Он распечатал письмо и стал читать вслух.
– Мой дорогой писарь, вижу, что мой подарок оказался для вас весьма вдохновляющим. Браво за последнее описание моего нового экспоната. Я доволен. Продолжайте обязательно.
Натали показалось, будто по шее сзади пробежал холодный ветерок.
– Он отвратителен.
– Да, – сказал месье Патинод, кивнув, – но его настрой хотя и противный, при этом искренний. Что заставляет меня считать самым безопасным вариантом продолжать делать так, как хочет он.
– Это ужасно. – Одно дело было читать По и совсем другое – писать о настоящих людях и реальных преступлениях, чтобы порадовать убийцу.
Месье Патинод вложил письмо обратно в конверт.
– Я мог бы дать задание…
– Non, – Натали отодвинула стул. Она вынула несколько шпилек из кармана брюк, заколола волосы сзади и снова надела кепку газетчика. – Я журналист. И уже отказалась от видений ради собственного благополучия. Так что не собираюсь отказываться еще и от этого.
Это не было приятным компромиссом, но она могла его принять, пока.

 

Шли дни, и спокойствие ей внушало решение не прикасаться к стеклу, а силу поддерживали надежные, всегда в поле зрения, полицейские. Обретение некоего контроля принесло ей уверенность.
Без тревоги от видений, потери памяти или вплетения секретов в душу. Она просто будет Натали Боден, анонимным репортером в государственном морге. Не Натали Боден – странной девушкой, впадавшей в зловещий транс, когда Темный художник присылал новую жертву, и чувствовавшей на себе взгляды других посетителей морга.
Правильно?
«Я ощущаю себя в безопасности».
«Я чувствую себя нормальной».
Чтобы отпраздновать первую неделю своей новообретенной свободы, она купила маме цветы у мадам Валуа. Ее радовала мысль, что на этот раз она запомнит их покупку.
Натали внесла букет желтых, розовых и белых маргариток в морг. Она ожидала, что судьба уколет ее иронией и покажет новую жертву, но, к счастью, жестоко убитых девушек на плитах морга не было. Все несчастные мужчины и женщины там (кроме одного человека, следы на шее которого выдавали самоубийство через повешение) выглядели просто как спящие. Их смерти были холодными, жалкими и одинокими – противоположность зрелищности. Легко забыть. Отчасти поэтому Натали считала их такими трагическими.
Через пять дней после появления в морге тела Шарлотт Париж вслух стал гадать, не остановился ли убийца. Хотя у него был перерыв в две недели между вторым и третьим убийствами, аппетит публики был уже подстегнут. Он их поддразнивал, приучил ожидать большего, создал предвкушение. Нельзя было пройти мимо трамвайной остановки, или постоять в очереди в морге, или посидеть в кафе и не услышать, как кто-нибудь рассуждает, будут ли еще убийства. Может, его убили, либо он уехал из города, либо его обнаружили и шантажируют. Le Petit Journal спросил: «Темный художник выпустил нож из рук?»

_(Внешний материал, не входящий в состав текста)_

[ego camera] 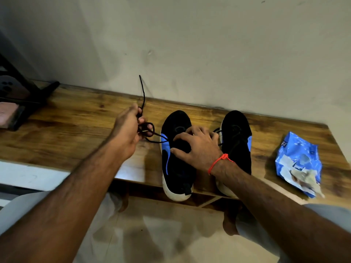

Остановился ли Темный художник или нет, она уж точно остановилась.
Натали посмотрела на Кристофа, который ей вежливо кивнул.
Представляя встречу с Кристофом и обсуждение других тем, не смерти, не видений и не магии, она улыбалась. Она хотела поговорить с ним, действительно поговорить и собиралась с духом, чтобы пригласить его на кофе с пирожным.
Да, она сделала правильный выбор и была готова к новым, радостным событиям.
Жизнь должна наладиться – и наверняка наладится.